> **PROBLEM STATEMENT**:
Every line in the records below between the one holding "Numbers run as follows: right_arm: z" and the one holding "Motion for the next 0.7", inclusive, is to be set down exactly; all other lines are to be left out.

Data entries
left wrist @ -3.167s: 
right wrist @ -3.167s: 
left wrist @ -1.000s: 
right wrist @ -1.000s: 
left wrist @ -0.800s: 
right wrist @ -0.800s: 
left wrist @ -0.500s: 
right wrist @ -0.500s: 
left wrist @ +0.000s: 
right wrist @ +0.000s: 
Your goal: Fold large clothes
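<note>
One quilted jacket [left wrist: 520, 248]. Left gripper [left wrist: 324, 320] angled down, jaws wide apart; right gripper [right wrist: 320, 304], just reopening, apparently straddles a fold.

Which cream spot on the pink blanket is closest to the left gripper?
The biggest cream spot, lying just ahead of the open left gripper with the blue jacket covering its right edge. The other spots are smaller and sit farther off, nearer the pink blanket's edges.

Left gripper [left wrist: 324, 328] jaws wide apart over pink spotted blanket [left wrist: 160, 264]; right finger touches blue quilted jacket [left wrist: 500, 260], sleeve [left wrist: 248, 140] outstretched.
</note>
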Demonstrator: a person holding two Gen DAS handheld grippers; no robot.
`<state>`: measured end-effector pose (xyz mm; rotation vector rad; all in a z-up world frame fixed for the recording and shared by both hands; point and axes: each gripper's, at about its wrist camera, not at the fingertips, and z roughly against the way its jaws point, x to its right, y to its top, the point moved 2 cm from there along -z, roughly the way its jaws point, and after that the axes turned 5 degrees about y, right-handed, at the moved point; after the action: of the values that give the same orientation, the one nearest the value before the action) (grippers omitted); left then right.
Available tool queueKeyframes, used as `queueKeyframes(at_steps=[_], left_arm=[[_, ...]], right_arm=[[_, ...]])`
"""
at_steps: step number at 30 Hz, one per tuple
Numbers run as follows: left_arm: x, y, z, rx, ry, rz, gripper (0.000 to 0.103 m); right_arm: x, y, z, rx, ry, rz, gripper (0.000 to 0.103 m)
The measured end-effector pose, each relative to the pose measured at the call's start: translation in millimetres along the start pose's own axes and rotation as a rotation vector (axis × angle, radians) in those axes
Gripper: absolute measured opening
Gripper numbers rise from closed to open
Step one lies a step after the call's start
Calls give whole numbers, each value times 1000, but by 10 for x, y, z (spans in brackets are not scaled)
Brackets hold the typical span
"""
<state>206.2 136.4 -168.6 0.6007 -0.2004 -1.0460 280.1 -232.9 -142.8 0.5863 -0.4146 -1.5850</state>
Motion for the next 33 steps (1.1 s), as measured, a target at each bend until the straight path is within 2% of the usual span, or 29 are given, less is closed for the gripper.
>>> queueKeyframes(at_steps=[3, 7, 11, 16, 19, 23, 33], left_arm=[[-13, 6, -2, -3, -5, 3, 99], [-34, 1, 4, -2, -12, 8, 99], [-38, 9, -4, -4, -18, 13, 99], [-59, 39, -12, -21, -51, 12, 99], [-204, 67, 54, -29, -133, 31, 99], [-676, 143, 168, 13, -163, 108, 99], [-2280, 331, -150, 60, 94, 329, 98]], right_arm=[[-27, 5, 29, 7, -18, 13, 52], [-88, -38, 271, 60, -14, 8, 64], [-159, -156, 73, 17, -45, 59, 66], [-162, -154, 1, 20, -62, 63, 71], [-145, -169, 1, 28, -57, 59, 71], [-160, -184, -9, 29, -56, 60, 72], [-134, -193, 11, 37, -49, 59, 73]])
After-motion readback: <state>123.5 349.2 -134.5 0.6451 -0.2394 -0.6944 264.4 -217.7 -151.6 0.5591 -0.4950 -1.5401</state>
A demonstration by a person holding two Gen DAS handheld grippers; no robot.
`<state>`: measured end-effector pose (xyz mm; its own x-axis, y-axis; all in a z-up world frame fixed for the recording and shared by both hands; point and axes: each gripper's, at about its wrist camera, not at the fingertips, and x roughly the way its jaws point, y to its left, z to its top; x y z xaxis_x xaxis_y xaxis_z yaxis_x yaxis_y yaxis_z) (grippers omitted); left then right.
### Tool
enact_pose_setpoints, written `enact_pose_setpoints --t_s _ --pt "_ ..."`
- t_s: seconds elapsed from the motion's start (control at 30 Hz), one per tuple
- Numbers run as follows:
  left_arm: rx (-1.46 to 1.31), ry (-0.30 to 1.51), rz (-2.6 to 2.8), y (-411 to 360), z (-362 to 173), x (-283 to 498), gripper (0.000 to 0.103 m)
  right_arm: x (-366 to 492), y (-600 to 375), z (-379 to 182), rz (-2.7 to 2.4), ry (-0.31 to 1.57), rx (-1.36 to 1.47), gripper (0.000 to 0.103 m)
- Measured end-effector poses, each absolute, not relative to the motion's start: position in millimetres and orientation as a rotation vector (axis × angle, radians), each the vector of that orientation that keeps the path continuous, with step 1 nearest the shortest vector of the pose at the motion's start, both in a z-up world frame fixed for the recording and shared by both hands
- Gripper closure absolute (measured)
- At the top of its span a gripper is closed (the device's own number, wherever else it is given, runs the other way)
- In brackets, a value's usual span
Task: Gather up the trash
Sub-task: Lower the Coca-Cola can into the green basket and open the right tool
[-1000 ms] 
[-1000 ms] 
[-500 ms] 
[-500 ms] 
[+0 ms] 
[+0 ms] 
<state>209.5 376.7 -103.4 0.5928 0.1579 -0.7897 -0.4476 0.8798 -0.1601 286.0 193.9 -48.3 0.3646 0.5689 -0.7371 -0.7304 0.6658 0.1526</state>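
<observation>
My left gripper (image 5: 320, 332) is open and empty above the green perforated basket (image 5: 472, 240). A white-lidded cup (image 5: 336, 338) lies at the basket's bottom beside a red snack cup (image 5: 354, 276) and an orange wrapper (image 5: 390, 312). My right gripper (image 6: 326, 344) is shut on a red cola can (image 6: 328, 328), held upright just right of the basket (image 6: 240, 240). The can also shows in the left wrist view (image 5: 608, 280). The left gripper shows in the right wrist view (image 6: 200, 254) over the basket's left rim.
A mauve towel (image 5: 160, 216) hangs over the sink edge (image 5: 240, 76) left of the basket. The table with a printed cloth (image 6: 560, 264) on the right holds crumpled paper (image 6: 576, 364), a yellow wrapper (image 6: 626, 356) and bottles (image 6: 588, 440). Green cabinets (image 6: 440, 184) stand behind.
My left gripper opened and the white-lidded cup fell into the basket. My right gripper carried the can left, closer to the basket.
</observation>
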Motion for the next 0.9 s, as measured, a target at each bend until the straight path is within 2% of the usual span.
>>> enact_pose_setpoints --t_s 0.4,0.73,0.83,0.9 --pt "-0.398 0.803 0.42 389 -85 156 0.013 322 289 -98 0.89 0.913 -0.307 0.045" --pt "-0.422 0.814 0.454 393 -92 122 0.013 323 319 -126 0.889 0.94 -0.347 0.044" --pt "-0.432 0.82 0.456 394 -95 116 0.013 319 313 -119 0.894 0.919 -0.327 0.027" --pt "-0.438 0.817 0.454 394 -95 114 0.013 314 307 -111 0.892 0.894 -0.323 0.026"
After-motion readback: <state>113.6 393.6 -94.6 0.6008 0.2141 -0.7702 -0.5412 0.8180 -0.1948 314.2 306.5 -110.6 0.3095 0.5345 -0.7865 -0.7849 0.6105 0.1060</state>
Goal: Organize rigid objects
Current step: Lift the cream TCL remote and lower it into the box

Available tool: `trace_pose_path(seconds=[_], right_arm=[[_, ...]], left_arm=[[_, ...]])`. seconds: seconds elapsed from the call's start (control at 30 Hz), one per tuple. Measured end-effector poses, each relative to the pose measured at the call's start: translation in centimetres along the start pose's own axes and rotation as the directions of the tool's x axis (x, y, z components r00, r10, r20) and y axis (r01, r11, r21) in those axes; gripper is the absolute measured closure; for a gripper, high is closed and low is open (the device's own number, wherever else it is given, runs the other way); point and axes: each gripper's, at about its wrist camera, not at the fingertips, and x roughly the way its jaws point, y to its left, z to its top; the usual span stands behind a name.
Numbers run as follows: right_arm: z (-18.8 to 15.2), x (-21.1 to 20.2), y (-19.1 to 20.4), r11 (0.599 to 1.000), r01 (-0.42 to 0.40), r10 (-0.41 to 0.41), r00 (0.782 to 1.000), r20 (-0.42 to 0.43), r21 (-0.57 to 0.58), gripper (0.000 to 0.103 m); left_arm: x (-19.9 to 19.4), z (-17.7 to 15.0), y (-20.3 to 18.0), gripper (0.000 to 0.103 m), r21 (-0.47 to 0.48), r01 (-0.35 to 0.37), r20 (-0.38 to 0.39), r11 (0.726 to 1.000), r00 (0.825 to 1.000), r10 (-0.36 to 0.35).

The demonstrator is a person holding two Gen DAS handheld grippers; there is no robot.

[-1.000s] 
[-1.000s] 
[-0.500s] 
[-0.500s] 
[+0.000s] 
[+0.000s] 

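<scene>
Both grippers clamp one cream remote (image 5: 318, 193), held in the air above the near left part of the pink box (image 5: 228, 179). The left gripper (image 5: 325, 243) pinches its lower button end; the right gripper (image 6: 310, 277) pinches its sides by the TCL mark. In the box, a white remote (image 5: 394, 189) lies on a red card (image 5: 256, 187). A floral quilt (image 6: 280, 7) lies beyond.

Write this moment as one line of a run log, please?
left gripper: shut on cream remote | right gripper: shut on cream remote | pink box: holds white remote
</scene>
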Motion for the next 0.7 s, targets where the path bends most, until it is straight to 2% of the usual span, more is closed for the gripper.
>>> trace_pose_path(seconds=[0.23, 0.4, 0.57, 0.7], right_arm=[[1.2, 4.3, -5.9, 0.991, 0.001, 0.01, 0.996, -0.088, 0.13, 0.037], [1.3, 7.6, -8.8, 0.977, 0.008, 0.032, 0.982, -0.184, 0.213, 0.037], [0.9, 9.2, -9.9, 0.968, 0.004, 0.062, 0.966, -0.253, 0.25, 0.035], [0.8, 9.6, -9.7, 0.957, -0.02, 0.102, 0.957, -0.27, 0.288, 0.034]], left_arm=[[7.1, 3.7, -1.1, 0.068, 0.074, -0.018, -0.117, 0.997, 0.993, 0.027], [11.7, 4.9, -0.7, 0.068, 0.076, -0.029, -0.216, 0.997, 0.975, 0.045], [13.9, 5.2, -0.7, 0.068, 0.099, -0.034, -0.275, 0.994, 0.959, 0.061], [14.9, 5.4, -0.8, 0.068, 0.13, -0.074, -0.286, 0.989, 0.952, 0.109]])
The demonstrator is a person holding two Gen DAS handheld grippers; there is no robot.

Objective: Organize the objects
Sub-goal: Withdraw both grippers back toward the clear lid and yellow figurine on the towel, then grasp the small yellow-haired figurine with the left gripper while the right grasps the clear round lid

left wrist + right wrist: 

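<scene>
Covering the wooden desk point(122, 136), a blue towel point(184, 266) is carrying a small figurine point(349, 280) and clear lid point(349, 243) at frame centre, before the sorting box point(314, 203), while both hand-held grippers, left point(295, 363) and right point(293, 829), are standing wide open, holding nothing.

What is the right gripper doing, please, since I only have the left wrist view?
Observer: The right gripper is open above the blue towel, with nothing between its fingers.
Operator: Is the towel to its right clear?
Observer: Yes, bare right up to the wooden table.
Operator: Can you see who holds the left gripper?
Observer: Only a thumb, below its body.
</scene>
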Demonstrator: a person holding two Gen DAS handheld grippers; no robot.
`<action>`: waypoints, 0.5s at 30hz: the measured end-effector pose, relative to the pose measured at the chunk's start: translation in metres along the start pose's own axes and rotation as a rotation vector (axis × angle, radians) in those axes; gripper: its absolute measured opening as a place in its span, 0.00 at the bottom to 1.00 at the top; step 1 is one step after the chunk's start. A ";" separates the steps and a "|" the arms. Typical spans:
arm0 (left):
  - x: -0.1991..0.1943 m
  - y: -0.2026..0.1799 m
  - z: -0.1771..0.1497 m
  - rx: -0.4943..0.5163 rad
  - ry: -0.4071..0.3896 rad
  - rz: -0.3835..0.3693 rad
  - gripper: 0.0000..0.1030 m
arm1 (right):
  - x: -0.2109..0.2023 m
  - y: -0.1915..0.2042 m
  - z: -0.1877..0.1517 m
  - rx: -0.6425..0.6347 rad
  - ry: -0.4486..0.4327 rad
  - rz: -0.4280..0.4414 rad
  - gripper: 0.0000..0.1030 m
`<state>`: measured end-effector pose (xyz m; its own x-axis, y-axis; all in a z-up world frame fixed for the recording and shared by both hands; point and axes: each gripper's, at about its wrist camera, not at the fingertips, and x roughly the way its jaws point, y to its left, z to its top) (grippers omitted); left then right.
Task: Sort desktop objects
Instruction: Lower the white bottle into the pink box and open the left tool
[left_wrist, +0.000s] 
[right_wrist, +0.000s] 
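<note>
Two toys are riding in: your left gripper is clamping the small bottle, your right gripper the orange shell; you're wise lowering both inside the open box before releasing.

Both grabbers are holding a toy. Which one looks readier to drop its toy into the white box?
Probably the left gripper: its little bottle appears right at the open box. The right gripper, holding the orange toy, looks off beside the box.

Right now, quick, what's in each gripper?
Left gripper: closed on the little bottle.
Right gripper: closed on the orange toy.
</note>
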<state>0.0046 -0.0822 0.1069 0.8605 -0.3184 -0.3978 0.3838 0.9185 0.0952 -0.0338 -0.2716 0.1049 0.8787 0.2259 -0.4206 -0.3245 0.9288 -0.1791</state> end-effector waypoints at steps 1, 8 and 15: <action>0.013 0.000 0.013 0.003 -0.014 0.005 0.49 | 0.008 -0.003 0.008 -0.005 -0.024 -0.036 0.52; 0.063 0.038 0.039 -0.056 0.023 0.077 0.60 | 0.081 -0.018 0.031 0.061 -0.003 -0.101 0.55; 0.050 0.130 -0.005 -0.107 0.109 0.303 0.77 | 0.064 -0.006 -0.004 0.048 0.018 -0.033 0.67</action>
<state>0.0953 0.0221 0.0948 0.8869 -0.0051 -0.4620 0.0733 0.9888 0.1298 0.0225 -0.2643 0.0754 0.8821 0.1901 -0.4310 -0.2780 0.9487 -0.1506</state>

> **RESPONSE**:
Numbers run as follows: right_arm: z (-18.8 to 15.2), x (-21.1 to 20.2), y (-19.1 to 20.4), r11 (0.599 to 1.000), r01 (-0.42 to 0.40), r10 (-0.41 to 0.41), r00 (0.782 to 1.000), r20 (-0.42 to 0.43), r21 (-0.57 to 0.58), gripper (0.000 to 0.103 m); left_arm: x (-19.9 to 19.4), z (-17.7 to 15.0), y (-20.3 to 18.0), gripper (0.000 to 0.103 m), r21 (-0.47 to 0.48), r01 (-0.35 to 0.37), r20 (-0.38 to 0.39), r11 (0.726 to 1.000), r00 (0.825 to 1.000), r10 (-0.36 to 0.35).

The demonstrator is a person holding two Gen DAS handheld grippers; there is no robot.

[-1.000s] 
[-1.000s] 
[-0.500s] 
[-0.500s] 
[+0.000s] 
[+0.000s] 

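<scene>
Both grippers clamp one cream remote (image 5: 318, 193), held in the air above the near left part of the pink box (image 5: 228, 179). The left gripper (image 5: 325, 243) pinches its lower button end; the right gripper (image 6: 310, 277) pinches its sides by the TCL mark. In the box, a white remote (image 5: 394, 189) lies on a red card (image 5: 256, 187). A floral quilt (image 6: 280, 7) lies beyond.

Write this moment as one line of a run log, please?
left gripper: shut on cream remote | right gripper: shut on cream remote | pink box: holds white remote
</scene>
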Motion for the next 0.7 s, targets where the path bends most, until it is straight to 2% of the usual span, more is closed for the gripper.

The full answer has been given.